UPDATE - FOX 8 received this news release from the U.S. Coast Guard Wednesday evening:
The Bureau of Safety and Environmental Enforcement (BSEE) is continuing to oversee Energy Resource Technology, LLC's (ERT) source control efforts to stop the flow of gas and kill the well at Ship Shoal Block 225 Platform B, located approximately 74 miles offshore Louisiana, southwest of Port Fourchon, in about 146 feet of water. BSEE and Coast Guard remain on scene at a nearby platform.
Following a site safety assessment, BSEE approved the movement of pumping equipment onto Platform E, adjacent to Platform B and connected by a bridge. BSEE engineers completed final reviews and approved the source control procedures which involve pumping drilling mud into the well to stop the flow of natural gas. The wellhead and associated equipment are located approximately 70 feet above the surface of the water, where all platform work is conducted.
Coast Guard continues to provide safety management oversight as part of its active involvement in ERT operational planning. Coast Guard conducted an overflight yesterday and is ensuring that all precautions are taken to access risk and make certain that safety measures are in place to protect personnel.
As reported by ERT, there is currently a light sheen on the water, which appears to be evaporating. The well is flowing mostly water at very low pressure and ERT believes that approximately 3.6 barrels of light condensate is being discharged every 24 hours based upon the size of the sheen as reported by the BSEE and the U.S. Coast Guard.

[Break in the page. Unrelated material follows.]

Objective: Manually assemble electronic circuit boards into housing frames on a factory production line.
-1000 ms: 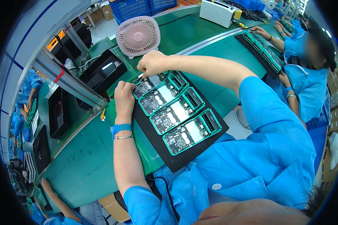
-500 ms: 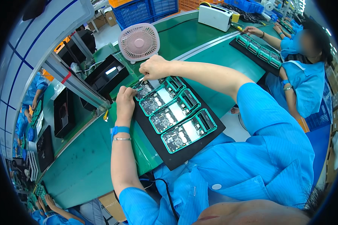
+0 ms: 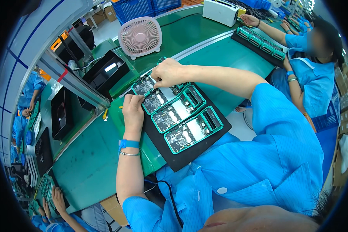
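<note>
Several circuit boards in green frames lie in a row on a black mat (image 3: 174, 162). The nearest framed board (image 3: 193, 135) and the framed board behind it (image 3: 178, 113) are in full view. My right hand (image 3: 168, 73) reaches over the far end of the row, its fingers pinched low above the third framed board (image 3: 156, 101). What they pinch is hidden. My left hand (image 3: 133, 110) is at that board's left end, fingertips bent together against the frame's edge; anything in them is too small to make out. The farthest framed board (image 3: 142, 83) is partly covered by my right hand.
Beyond the mat stands a pink fan (image 3: 140, 36), with a black open box (image 3: 106, 73) left of it and a metal post (image 3: 79, 83) nearer. A white box-shaped device (image 3: 219, 12) is at the back. On the right a co-worker (image 3: 317, 73) sits by another row of framed boards (image 3: 261, 43).
My right hand has come nearer, from the farthest framed board to over the third one. My left hand has slipped slightly toward me along the frames' left ends. The view has shifted a little.
</note>
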A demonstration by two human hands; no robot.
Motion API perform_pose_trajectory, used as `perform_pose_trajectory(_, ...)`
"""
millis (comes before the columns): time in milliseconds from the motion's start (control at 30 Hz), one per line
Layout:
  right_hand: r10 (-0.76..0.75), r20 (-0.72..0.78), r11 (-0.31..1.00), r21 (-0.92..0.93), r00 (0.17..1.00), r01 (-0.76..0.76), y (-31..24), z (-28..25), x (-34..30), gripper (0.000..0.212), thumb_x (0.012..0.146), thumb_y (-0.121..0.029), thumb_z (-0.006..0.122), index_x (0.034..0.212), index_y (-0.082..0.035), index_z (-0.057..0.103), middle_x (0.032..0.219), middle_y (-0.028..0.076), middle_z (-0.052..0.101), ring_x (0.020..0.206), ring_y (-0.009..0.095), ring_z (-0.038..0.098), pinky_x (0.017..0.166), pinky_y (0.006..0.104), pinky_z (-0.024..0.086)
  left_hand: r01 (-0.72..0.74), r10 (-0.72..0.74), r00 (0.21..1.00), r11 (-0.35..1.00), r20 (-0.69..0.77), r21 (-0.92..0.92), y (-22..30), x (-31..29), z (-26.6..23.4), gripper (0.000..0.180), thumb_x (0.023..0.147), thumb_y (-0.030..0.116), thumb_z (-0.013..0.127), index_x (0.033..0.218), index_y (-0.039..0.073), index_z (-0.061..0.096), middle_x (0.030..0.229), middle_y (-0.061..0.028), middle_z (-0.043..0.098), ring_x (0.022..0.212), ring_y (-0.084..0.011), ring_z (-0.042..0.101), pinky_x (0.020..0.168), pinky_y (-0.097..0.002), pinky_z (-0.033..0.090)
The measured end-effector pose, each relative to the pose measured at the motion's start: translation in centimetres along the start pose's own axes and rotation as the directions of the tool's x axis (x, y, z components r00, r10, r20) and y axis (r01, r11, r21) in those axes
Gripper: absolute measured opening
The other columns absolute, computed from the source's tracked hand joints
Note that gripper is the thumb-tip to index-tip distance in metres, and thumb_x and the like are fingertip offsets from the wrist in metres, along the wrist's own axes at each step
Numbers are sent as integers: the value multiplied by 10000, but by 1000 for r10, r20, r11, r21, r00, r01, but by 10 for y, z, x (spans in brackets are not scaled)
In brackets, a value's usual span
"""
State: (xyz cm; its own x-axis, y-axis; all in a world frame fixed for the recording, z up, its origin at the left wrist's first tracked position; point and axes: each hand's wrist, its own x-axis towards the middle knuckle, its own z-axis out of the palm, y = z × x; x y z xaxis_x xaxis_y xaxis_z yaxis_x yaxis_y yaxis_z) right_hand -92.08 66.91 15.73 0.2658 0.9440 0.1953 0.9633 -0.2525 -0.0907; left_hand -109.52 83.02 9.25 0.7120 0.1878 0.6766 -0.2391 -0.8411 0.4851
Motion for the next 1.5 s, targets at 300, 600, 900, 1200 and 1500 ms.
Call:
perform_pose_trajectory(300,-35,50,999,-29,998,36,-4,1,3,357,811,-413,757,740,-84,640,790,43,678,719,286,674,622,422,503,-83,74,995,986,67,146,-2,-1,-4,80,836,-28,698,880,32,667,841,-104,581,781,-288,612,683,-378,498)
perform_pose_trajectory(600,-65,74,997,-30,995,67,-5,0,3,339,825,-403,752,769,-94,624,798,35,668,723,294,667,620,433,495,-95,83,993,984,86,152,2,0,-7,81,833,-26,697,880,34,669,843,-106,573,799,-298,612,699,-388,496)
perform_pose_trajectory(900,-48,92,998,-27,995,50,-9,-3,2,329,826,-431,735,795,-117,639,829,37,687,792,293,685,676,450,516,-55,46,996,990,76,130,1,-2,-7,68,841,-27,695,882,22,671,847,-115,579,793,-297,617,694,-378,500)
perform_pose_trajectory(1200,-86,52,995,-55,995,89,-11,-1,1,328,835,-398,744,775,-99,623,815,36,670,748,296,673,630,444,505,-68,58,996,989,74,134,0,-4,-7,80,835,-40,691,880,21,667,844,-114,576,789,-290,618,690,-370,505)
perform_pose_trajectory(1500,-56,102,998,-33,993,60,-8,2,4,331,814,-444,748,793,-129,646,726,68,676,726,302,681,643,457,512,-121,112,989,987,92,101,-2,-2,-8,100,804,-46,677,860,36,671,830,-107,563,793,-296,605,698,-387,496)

According to ERT, the Ship Shoal 225 B-2 well is an older gas condensate well in a field developed in the 1970's that last produced mostly water in 1997 at a rate of 65 thousand cubic feet of gas per day, 9 barrels of condensate per day and 1,150 barrels of water per day at a low flowing pressure of 175 psi.
While conducting a temporary plugging operation, ERT first experienced a loss of well control on July 7, 2013. BSEE was notified of the incident and that the well had been secured. A BSEE Houma District engineer received the report of a second loss of well control event on July 8, at approximately 9:45 a.m. BSEE inspectors were on-board the platform and confirmed that the well was flowing natural gas, water, and condensate. The platform was safely evacuated and two producing wells were shut-in.
BSEE and Coast Guard continue to work closely with federal and local agencies. BSEE will conduct an investigation to determine the cause of the well control event.